L'optimisme actuel concernant l'or repose sur plusieurs facteurs : la poursuite des achats d'or par les banques centrales, la vigueur des importations chinoises, la reprise de la demande des ETF occidentaux, le ralentissement des anticipations d'une hausse des taux de la Fed et l'amplification de la hausse grâce aux options de couverture. Un renversement de l'un de ces facteurs pourrait affaiblir le marché.
Le principal risque macroéconomique demeure une résurgence de l'inflation. Si un rebond de l'inflation incite le marché à réévaluer les hausses de taux de la Fed, les taux d'intérêt réels et le dollar pourraient s'apprécier en conséquence, et les ETF et les fonds spéculatifs pourraient se désengager de l'or. Parallèlement, une baisse des cours de l'or en dehors des niveaux clés incitera les investisseurs à défaire leurs couvertures, transformant ainsi un mécanisme initialement favorable à la hausse des prix en une pression à la vente accrue, et provoquant une correction plus marquée que d'habitude.

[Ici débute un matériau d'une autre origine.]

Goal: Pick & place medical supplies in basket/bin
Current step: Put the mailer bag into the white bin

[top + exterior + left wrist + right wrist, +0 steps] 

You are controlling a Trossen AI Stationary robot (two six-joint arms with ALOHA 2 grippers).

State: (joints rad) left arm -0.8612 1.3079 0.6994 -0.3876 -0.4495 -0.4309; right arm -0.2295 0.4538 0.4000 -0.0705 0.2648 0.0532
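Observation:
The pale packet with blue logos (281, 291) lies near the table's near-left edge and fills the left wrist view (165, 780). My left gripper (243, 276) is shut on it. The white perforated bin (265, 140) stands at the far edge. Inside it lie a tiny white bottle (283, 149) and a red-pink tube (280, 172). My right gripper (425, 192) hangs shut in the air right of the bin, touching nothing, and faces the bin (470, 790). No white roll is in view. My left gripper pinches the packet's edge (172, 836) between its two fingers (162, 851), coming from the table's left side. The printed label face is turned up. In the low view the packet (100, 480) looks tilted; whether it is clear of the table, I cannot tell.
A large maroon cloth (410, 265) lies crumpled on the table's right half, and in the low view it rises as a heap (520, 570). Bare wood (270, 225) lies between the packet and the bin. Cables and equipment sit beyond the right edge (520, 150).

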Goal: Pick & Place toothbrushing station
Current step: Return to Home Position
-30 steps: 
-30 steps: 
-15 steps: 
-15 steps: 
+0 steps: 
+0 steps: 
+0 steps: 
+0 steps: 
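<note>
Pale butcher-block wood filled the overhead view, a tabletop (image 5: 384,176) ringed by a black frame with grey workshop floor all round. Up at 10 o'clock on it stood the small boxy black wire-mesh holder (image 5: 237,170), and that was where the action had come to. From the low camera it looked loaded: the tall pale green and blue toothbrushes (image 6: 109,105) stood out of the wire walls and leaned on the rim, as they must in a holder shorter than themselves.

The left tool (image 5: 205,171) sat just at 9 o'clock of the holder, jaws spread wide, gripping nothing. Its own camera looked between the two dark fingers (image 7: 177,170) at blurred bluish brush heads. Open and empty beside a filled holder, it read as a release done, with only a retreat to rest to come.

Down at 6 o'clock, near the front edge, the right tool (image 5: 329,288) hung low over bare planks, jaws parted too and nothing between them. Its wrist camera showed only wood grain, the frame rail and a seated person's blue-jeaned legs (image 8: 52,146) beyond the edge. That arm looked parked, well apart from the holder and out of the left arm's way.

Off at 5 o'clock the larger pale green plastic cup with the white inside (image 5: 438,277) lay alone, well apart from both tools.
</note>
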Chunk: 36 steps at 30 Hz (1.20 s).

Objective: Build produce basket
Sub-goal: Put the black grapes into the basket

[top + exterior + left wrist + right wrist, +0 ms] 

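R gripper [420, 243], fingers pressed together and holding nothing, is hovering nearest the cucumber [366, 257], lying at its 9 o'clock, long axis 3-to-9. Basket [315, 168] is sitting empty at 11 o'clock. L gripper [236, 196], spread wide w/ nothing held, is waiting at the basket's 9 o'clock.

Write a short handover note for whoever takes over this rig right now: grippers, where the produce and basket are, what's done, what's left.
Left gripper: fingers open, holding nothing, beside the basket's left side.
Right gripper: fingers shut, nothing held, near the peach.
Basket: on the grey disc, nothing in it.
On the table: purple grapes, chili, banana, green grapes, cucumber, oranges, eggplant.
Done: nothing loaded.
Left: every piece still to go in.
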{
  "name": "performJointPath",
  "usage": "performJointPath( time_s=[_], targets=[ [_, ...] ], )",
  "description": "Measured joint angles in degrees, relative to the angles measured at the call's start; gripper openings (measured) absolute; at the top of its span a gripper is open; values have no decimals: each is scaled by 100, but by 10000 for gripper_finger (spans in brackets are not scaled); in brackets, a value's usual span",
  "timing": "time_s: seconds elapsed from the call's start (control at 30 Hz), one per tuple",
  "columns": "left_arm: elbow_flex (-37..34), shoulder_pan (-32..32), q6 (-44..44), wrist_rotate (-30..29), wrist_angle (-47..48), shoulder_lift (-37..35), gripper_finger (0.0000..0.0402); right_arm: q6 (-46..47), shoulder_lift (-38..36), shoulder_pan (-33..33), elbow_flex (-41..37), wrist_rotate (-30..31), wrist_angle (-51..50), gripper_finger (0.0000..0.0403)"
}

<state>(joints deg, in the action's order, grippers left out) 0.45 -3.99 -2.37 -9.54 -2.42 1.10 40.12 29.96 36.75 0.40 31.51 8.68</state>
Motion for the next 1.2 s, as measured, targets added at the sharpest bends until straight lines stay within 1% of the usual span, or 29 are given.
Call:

L'évolution actuelle des cours de l'or s'explique par le fait que la demande à long terme et les fonds spéculatifs à court terme convergent vers une tendance haussière. L'objectif de 4 900 $ correspond au scénario de base d'une reprise de la demande des banques centrales et des ETF, tandis que les transactions des clients entre 4 800 $ et 5 500 $ et les options numériques à 90 $ sur l'argent reflètent des fonds misant sur une hausse plus volatile en fin de séance.
Il nous faut maintenant observer si les flux entrants dans les ETF se maintiennent, si l'or peut atteindre sa fourchette de prix d'exercice la plus négociée, et si le pouvoir d'achat de la banque centrale chinoise peut continuer à soutenir des prix élevés. Les options peuvent accélérer les mouvements de prix, mais elles ne peuvent se substituer aux besoins de financement réels qui sous-tendent les fluctuations du marché.